On 16 February 1982, Pew was imprisoned on charges relating to driving under the influence of alcohol and a series of accumulated fines; he was sentenced to ten weeks in HM Prison Won Wron, a minimum security prison farm near Yarram. In Rowland S. Howard's words, "I'd been in quite a few trips with Tracy where somewhere along the journey you'd find out the car was stolen. I remember we were driving around Melbourne and there were all these kids' pictures floating around in the back seat. He'd stolen some poor primary school teacher's car." During Pew's stretch at Won Wron, he was temporarily replaced in the band by Chris Walsh (of The Moodists) for the band's subsequent Melbourne shows, and Barry Adamson (of Magazine) and Harry Howard (Rowland's brother) for their UK shows. Pew returned to the band after his release with a gig in Hammersmith on 26 May 1982. In August the group relocated to Berlin.

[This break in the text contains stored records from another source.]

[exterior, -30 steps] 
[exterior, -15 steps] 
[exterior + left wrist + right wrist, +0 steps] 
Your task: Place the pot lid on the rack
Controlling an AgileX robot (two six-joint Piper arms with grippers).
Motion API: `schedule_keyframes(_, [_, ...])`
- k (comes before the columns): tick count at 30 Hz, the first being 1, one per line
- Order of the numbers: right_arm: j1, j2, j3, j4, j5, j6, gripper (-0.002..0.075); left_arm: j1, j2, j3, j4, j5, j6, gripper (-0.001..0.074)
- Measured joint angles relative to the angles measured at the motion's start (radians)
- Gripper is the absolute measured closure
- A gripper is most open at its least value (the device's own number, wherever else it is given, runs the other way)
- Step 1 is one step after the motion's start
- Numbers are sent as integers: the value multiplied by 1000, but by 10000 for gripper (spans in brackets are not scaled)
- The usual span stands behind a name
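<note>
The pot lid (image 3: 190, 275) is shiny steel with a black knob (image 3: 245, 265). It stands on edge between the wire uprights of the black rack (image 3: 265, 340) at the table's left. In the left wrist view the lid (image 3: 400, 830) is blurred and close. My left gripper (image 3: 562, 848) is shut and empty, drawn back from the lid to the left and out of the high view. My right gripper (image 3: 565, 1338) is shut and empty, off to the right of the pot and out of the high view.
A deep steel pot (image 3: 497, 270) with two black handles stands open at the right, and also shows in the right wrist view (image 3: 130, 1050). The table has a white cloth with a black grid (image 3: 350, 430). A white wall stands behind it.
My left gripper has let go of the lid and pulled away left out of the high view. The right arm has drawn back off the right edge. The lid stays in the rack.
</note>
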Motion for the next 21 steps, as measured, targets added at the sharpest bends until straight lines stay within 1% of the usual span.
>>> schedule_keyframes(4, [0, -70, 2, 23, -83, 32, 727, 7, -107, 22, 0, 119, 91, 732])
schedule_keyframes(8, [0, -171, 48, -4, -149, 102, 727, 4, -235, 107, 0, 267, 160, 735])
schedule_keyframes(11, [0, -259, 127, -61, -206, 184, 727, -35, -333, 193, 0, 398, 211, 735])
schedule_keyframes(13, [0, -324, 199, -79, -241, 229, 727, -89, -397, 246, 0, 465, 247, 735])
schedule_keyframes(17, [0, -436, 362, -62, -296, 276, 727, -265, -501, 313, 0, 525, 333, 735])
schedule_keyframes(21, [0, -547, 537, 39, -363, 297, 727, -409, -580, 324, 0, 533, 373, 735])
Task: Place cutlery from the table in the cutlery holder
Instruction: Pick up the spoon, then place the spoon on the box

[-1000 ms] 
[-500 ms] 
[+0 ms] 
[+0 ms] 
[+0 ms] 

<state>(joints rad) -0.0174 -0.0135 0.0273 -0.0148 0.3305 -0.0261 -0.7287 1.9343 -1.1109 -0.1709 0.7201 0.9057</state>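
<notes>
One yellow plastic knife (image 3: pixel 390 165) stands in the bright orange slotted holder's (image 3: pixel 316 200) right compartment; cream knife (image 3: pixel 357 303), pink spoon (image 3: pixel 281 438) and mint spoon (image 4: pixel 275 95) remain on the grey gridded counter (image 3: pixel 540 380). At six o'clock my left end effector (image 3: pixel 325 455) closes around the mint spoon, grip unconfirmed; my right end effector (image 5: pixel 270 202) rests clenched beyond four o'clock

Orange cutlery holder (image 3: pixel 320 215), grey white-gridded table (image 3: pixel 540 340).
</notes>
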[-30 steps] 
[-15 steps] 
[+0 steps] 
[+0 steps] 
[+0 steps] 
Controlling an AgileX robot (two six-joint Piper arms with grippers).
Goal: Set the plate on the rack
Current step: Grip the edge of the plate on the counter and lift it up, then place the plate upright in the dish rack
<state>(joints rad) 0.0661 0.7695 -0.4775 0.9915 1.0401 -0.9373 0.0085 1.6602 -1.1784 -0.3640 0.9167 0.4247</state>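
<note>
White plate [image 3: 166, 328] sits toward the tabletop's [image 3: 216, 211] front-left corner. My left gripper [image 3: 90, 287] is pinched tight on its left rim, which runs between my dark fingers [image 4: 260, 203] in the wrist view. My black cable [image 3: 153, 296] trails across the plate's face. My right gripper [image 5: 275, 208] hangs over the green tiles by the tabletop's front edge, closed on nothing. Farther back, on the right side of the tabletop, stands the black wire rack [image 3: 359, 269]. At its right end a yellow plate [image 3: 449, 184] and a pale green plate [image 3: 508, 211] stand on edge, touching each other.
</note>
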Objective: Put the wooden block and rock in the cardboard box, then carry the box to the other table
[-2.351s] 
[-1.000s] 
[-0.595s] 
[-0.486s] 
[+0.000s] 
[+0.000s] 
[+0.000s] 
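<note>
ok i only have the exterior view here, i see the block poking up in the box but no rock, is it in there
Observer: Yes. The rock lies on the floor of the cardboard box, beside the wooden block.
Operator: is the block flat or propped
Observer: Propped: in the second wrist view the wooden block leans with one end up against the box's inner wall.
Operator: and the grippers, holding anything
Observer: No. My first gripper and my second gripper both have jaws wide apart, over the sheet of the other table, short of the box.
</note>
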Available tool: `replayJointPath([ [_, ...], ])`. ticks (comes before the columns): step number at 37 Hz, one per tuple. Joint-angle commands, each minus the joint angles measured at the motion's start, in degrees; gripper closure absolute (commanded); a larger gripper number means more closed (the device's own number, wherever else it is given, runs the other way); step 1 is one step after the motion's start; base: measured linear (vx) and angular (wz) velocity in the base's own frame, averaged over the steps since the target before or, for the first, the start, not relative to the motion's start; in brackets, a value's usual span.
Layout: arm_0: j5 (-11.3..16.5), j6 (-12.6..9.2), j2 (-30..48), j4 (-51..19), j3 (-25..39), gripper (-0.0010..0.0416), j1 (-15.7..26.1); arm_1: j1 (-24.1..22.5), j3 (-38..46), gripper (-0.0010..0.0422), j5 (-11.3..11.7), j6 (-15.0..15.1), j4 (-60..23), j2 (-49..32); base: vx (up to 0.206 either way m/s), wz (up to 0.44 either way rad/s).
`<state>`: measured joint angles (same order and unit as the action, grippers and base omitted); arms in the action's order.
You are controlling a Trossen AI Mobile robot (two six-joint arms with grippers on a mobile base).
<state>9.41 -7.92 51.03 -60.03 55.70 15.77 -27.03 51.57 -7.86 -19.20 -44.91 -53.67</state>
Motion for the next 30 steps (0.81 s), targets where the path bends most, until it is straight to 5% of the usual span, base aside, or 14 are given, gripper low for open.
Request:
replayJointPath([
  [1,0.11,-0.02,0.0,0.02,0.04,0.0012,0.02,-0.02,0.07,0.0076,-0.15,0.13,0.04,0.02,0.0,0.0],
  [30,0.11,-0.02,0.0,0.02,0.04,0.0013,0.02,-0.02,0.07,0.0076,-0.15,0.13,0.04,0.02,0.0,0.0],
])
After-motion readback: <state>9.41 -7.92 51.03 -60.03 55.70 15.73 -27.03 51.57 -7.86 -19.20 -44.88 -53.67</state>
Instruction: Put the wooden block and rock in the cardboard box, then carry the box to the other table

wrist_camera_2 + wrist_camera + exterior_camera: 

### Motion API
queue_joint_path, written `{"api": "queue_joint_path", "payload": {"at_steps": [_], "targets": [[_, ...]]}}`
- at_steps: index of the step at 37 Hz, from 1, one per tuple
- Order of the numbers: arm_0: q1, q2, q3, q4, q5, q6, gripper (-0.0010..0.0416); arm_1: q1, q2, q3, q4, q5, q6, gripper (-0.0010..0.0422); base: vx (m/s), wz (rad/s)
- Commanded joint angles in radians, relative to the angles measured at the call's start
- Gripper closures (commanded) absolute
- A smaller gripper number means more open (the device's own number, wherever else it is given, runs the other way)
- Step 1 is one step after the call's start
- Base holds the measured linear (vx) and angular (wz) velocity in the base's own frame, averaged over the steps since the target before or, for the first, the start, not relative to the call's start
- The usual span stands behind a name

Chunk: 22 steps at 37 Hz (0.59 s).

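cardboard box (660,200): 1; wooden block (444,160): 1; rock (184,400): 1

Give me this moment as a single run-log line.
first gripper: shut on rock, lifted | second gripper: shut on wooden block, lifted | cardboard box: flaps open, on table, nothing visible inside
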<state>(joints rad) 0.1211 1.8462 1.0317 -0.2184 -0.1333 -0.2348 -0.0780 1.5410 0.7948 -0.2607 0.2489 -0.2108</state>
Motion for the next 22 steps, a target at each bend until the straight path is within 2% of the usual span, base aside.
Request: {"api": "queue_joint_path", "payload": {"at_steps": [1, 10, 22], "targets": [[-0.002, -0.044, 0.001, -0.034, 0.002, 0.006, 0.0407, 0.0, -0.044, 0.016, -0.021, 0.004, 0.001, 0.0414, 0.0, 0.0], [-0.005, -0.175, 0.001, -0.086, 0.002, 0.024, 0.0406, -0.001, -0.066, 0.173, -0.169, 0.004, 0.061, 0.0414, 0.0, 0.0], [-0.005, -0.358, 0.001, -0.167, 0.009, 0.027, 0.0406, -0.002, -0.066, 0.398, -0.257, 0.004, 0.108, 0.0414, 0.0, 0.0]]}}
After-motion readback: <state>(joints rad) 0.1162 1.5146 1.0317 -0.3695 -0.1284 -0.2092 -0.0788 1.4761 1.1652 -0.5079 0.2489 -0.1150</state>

According to rock music historian Ian McFarlane, "Rivalries within the group had intensified, and the prodigious consumption of drugs and alcohol by various members began to undermine any sense of unity. Matters came to a head when Harvey refused to undertake a tour of Australia at the end of May 1983". Gerald Houghton found the group "was a jolly adventure in drugs, alcohol, and more drugs and even more alcohol. Here if you want them are the king-size fuck-ups of guitarist Roland S. Howard, Cave and particularly leather-trousered bassist Tracy Pew. Stories are rampant about the congenial, erudite Pew's excesses, of OD-ing offstage and collapsing on". Howard recalls that they had "spent the last 4 years not really making any money, living in each others' pockets, homeless. We just need to take a ... breath!"

===Return to Melbourne===
The Birthday Party played their last gig on 9 June 1983, although early in 1984 Pew briefly played bass for Nick Cave – Man or Myth?, the forerunner of Nick Cave and the Bad Seeds, on a live tour. Pew returned to Melbourne to study literature and philosophy at Monash University. In mid-1984, singer-songwriter Chris Bailey asked Pew to join a touring line-up of his punk band The Saints, alongside Chris Burnham on guitar and Ian Shedden on drums. Former Saints' member Ed Kuepper agreed to return and toured with the band, replacing Pew on bass, but left after several weeks due to old conflicts resurfacing. Pew contributed to Nick Cave and the Bad Seeds' album of cover versions, Kicking Against the Pricks (August 1986), and performed on Lydia Lunch's concept album Honeymoon in Red (1987).

During his musical career, Pew was credited with playing bass guitar, double bass, wind, and clarinet. He received songwriting credits for "She's Hit" on Junkyard (May 1982), "Sonny's Burning" on The Bad Seed (October 1982) and "Swampland" on Mutiny (1983).

==Personal life and death==
According to Gina Riley, comedian from TV series Kath & Kim, Pew dated her in 1976. In April 2009, Riley recalled the relationship on the musical quiz show Spicks and Specks. Pew was prone to epileptic seizures, at times exacerbated by heavy drug use, although he had cleaned up by the mid-1980s. In late 1986, he experienced a fit whilst in his bath, resulting in head injuries so severe he died days later, on 7 November 1986, from a brain haemorrhage. He was 28 years old.